Would you find each line in the entries below with the string "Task" and copy it?

======== STORED DATA

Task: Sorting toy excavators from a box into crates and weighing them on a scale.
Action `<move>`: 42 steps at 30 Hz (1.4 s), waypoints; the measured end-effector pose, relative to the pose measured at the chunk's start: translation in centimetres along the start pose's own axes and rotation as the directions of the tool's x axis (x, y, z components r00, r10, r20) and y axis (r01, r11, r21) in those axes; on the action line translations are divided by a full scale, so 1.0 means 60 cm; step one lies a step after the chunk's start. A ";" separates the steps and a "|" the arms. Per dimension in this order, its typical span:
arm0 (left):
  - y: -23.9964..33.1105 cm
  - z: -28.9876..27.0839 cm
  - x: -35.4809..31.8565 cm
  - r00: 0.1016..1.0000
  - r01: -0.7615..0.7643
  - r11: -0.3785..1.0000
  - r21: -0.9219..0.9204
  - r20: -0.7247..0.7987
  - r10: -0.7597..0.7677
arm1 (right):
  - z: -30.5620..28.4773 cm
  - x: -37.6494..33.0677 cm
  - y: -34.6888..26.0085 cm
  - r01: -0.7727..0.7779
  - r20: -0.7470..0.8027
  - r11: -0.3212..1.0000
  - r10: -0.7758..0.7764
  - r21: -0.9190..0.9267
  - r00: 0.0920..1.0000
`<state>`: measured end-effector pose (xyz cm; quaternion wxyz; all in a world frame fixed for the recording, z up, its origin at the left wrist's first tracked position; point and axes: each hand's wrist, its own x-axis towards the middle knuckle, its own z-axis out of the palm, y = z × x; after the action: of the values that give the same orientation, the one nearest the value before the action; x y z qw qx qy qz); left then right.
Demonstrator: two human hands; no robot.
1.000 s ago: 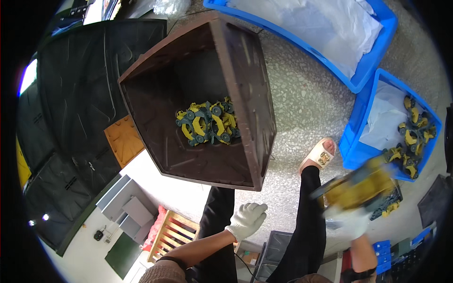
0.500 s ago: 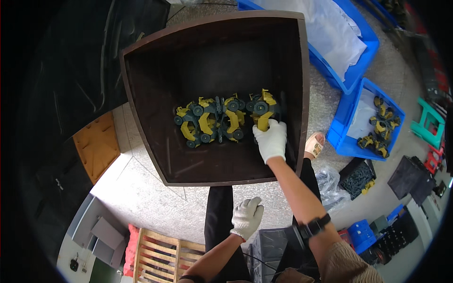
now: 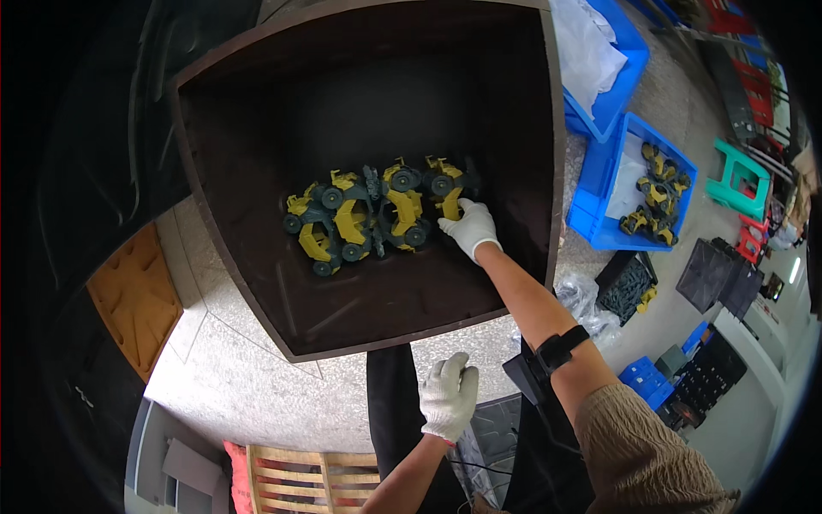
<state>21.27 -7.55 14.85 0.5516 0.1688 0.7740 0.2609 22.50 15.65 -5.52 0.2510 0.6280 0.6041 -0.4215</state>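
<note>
My right hand [image 3: 470, 230], in a white knit glove, reaches into a deep dark brown box [image 3: 428, 300]. Its fingers close on the lower yellow part of a toy car [image 3: 443, 187], rightmost in a row on the box floor. Fingertips are partly hidden against it. To its left lie several more yellow and dark green toy cars [image 3: 349, 218] with black wheels, packed side by side. My left hand [image 3: 448, 398], also gloved, hangs outside the box above my legs. Nothing is in it; its fingers are loosely bent, with the thumb apart.
A blue crate [image 3: 589, 201] at the right holds more toy cars; a larger blue crate [image 3: 629, 90] with white sheeting stands behind it. Nearby are a black tray of dark parts [image 3: 628, 291], clear plastic wrap [image 3: 582, 300] and a green stool [image 3: 738, 180]. A wooden pallet [image 3: 321, 480] lies lower left.
The rightmost toy car now sits closer to the row and more in line with it, my right hand still at it. The view has shifted; my left hand stays low.
</note>
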 end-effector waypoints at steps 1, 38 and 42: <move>0.001 0.008 0.004 1.000 0.024 1.000 -0.007 0.009 -0.024 | -0.008 0.001 0.009 -0.021 -0.038 0.999 0.023 0.046 0.999; 0.342 0.686 0.460 0.988 0.040 0.954 0.297 0.133 -0.083 | -0.782 0.201 1.047 -0.439 -0.639 0.889 0.413 0.129 0.649; 0.332 0.726 0.502 0.982 0.088 0.979 0.184 0.148 -0.116 | -0.800 0.263 1.121 -0.306 -0.423 0.803 0.545 0.511 0.724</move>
<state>51.71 34.52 -7.60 0.6069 0.1972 0.7555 0.1485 97.30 54.15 -6.79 0.0218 0.8837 0.3839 -0.2670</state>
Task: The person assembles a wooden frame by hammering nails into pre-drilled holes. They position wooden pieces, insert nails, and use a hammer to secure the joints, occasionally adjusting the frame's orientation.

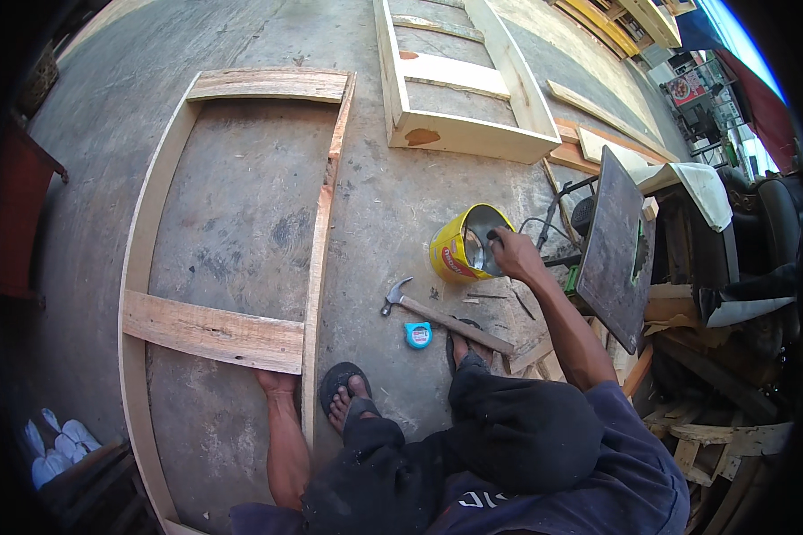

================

● **REPLY**
Task: Sorting toy excavators from a box into crates and weighing them on a scale.
Task: The person assembles a wooden frame by hammering nails into pre-drilled holes. They position wooden pieces, insert nails, and use a hammer to secure the joints, occasionally adjusting the frame's orientation.

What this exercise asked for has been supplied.